§ **Exercise aim**: Copy every line of the listing that holds the string "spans".
--------
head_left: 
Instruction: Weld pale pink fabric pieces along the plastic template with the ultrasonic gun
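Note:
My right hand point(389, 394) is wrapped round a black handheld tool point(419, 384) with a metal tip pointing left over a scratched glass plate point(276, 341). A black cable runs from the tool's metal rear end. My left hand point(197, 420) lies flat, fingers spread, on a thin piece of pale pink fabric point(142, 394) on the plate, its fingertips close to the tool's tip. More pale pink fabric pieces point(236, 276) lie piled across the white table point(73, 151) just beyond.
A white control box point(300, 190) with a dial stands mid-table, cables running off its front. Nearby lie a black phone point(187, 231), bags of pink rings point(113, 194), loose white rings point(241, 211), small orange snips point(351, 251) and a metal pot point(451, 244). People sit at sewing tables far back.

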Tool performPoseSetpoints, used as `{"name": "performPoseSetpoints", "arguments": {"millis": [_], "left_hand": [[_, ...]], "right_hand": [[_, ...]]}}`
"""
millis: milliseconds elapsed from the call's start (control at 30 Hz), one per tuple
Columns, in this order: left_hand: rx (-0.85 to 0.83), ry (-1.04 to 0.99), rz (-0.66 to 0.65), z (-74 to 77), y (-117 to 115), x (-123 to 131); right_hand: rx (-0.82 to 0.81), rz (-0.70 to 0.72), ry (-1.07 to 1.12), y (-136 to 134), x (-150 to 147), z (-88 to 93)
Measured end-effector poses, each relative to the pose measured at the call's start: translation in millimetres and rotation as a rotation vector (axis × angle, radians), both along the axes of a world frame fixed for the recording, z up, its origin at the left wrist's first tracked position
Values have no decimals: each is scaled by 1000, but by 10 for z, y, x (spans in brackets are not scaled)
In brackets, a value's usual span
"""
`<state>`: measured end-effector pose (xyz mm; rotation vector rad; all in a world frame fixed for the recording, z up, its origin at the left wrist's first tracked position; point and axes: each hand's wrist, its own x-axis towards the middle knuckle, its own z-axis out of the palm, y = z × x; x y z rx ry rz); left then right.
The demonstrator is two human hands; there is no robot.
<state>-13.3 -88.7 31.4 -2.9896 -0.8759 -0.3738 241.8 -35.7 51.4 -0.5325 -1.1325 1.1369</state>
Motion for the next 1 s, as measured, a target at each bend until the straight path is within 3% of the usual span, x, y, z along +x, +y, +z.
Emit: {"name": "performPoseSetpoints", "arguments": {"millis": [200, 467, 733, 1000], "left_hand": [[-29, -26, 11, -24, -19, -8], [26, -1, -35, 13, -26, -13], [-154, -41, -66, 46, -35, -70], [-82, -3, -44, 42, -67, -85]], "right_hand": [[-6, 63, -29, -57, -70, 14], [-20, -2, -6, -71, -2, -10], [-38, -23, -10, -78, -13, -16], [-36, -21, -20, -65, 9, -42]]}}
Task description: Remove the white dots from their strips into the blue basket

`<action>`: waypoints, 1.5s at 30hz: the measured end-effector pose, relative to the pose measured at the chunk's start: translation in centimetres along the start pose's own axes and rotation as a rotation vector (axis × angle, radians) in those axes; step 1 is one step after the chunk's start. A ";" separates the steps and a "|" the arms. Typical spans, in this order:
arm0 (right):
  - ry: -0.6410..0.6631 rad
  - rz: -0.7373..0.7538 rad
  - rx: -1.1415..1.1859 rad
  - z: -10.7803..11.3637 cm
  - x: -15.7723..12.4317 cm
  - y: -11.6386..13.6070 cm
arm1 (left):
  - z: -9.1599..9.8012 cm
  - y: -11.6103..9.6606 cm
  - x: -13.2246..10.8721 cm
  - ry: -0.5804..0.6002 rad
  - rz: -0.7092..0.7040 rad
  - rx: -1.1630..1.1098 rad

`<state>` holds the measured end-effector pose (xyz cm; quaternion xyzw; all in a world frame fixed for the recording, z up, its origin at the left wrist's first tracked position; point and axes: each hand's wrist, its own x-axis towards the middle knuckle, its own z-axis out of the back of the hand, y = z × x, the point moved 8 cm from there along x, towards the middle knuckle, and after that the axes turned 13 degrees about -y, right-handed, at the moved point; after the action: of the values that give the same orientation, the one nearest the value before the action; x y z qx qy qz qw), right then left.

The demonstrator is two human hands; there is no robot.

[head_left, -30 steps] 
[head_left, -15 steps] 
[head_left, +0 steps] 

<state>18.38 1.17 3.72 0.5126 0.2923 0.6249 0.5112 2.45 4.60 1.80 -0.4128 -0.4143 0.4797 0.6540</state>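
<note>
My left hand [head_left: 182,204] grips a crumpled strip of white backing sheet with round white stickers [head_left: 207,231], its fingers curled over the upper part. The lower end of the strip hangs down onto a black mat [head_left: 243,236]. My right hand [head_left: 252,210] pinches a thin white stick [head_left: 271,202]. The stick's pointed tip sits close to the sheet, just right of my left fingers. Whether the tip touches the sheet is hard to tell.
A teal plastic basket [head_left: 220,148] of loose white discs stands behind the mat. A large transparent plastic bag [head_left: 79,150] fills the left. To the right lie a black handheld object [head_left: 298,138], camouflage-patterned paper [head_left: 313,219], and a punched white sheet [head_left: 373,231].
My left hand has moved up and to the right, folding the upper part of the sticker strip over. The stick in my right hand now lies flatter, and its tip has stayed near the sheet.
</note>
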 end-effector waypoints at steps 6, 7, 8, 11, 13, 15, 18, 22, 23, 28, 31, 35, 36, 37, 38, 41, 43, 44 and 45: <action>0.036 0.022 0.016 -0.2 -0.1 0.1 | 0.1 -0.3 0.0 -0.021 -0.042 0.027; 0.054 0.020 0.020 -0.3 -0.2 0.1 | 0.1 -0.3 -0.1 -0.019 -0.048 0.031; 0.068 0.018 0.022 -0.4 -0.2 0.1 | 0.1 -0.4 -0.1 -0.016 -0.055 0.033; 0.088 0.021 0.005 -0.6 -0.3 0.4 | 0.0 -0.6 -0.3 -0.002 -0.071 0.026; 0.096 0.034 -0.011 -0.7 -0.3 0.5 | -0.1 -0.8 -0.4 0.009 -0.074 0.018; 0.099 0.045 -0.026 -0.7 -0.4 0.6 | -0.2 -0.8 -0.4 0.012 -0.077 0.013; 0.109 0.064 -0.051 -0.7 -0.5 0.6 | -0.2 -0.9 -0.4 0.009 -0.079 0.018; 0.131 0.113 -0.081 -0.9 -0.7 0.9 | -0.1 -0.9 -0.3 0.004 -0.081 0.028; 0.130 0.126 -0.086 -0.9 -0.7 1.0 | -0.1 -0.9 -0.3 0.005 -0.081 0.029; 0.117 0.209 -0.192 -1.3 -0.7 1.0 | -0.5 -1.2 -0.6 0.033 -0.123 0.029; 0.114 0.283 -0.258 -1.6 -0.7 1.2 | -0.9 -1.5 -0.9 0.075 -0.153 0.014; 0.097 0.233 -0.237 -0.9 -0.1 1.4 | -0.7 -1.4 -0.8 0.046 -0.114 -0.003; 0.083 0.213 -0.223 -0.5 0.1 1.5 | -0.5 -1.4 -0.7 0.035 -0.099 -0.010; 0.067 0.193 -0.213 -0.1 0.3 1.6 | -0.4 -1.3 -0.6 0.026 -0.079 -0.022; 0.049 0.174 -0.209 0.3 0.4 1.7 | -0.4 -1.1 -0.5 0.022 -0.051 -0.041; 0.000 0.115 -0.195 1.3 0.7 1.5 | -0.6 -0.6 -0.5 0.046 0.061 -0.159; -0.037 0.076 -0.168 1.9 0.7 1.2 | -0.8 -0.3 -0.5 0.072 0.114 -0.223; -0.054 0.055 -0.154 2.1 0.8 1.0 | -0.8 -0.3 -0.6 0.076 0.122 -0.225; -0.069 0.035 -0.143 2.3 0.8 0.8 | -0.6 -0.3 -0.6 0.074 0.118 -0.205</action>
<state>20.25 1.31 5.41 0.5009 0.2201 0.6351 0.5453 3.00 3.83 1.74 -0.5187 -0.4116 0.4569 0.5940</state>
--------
§ **Exercise answer**:
Values have no decimals: each is scaled by 1000, but by 10 for z, y, x (spans in brackets are not scaled)
`<action>`: waypoints, 1.5s at 30hz: the measured end-effector pose, relative to the pose measured at the chunk's start: translation in centimetres along the start pose's own axes and rotation as a rotation vector (axis × angle, radians) in those axes; step 1 is one step after the chunk's start. A ";" separates the steps and a "|" the arms. Typical spans, in this order:

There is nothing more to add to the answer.